An attacker using the permit phishing technique stole $1.39 million in tokens from an unsuspecting holder. The victim unknowingly signed a "Permit2" signature — a function intended to make crypto transactions smoother and less expensive, but one that also makes it possible for malicious actors to completely drain crypto wallets.

The attacker stole around $1.1 million of the cartoon frog-themed PEPE tokens, and another roughly $50,000 of the also cartoon frog-themed APU token.

Victim loses $11 million to permit phishing

A victim lost $11 million in Aave Ethereum (aEthMK) and Pendle USDe tokens after signing several permit phishing signatures. Permit phishing is a technique in which scammers convince a victim to sign a transaction that grants broad permissions, allowing the scammer to then drain assets from the wallets.

"The AI Protocol" burns tokens after holder suffers $4.3 million theft

Someone who held over 111.6 million ALI tokens from a project called The AI Protocol was phished by someone using a wallet drainer service using a permit phishing technique. The tokens were priced at around $4.3 million.

Blockchain sleuth zachxbt was able to coordinate with the project to organize a community governance vote to burn the stolen tokens before the attacker was able to cash out. Although this doesn't return the stolen funds to their original owner, it at least keeps the attacker from profiting.

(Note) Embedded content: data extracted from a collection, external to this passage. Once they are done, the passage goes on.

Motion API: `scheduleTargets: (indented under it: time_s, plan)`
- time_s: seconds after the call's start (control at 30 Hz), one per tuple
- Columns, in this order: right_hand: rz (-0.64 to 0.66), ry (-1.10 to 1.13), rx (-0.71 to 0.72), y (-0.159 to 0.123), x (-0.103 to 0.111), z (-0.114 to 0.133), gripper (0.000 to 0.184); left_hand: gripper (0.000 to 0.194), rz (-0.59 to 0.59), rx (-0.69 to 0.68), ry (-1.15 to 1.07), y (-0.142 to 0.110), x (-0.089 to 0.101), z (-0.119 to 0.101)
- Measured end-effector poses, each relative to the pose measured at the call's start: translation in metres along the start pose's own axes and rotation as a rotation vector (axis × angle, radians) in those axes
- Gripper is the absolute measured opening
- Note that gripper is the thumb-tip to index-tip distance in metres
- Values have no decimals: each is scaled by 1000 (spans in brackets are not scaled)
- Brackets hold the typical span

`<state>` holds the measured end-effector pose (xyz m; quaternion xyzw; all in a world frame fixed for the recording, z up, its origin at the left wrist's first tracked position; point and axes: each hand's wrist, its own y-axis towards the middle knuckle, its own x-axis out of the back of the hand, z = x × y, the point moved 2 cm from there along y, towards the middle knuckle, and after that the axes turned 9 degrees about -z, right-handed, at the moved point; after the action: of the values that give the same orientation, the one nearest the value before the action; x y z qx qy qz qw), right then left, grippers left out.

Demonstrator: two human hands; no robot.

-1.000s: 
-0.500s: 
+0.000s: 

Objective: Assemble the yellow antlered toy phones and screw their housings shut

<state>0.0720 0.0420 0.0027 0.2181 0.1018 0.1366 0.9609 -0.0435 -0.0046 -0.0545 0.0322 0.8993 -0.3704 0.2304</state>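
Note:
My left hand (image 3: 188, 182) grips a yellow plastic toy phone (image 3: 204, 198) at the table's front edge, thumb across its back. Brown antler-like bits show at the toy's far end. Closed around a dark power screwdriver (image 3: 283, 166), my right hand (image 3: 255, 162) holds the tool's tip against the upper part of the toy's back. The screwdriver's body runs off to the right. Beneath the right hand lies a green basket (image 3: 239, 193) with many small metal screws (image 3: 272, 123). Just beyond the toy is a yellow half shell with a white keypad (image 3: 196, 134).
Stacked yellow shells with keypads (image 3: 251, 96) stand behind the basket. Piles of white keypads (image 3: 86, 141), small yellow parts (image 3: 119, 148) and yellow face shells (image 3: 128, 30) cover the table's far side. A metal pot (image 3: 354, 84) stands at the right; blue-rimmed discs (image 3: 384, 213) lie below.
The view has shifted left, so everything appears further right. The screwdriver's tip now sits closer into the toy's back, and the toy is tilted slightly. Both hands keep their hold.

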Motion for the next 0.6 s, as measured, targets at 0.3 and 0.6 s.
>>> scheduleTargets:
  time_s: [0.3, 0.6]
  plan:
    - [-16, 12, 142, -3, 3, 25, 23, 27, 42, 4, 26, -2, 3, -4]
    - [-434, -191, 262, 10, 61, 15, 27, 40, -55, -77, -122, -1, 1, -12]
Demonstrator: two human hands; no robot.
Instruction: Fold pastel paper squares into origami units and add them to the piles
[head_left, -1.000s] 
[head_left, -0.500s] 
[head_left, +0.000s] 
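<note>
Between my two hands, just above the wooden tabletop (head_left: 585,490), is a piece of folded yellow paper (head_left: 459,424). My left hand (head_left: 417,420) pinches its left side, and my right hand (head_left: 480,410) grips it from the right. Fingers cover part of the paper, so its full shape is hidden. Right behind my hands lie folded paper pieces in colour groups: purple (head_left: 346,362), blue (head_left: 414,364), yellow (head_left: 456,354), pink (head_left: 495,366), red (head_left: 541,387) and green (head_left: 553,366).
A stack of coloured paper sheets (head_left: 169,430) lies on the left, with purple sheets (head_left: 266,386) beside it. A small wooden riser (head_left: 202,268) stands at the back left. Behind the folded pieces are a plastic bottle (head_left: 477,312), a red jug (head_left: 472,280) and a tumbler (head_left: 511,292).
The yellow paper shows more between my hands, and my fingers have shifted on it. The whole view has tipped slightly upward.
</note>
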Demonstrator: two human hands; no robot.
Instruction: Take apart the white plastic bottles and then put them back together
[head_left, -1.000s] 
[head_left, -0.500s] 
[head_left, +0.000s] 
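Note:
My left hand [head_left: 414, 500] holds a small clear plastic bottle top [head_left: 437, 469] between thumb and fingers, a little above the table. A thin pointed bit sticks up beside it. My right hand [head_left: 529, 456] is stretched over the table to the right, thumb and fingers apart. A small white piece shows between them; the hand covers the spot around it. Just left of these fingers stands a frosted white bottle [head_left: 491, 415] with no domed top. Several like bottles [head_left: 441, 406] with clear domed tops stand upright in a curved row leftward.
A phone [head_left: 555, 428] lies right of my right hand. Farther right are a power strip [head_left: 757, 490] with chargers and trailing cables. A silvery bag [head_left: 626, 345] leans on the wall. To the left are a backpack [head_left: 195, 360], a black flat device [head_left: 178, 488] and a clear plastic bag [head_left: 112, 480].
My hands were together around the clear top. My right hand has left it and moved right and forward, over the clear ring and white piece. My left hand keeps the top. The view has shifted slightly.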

NFT collector SOL Big Brain loses around $1.5 million to phishing scam

The NFT collector SOL Big Brain lost around $1.5 million in ETH, stablecoins, and the Gearbox token after being targeted in a phishing scam. The attacker apparently compromised a Telegram account belonging to a founder of a portfolio company, then used it to message SOL Big Brain to ask him to claim his vested tokens. SOL Big Brain double checked that the sender was indeed the founder of the company, and did as he was instructed.

However, the attacker had set up a contract which used permit phishing to drain SOL Big Brain's wallet. He lost $740,000 in stablecoins, $550,000 in ETH, and another $200,000 in the GEAR token.

"Today is a bad day," wrote SOL Big Brain on Twitter.

Individuals lose millions in "permit phishing" scams

Between March and April 2023, the Scam Sniffer organization has identified at least $7.7 million stolen by so-called "permit phishers". These attackers convince their victims to sign malicious crypto transactions that use the "permit" functionality, which allows the attackers to siphon funds from the crypto wallets. This type of attack has existed for over a year, but there have been some high-value instances of the attack lately.

On March 11, ScamSniffer tweeted that they had detected 162 instances of the scam, totaling almost $4 million stolen, over the prior two days. On March 24, an individual wallet lost $4 million. Similar attacks on April 19, April 21, and April 30 saw individual wallets lose $449,000, $1.04 million, and $2.28 million, respectively.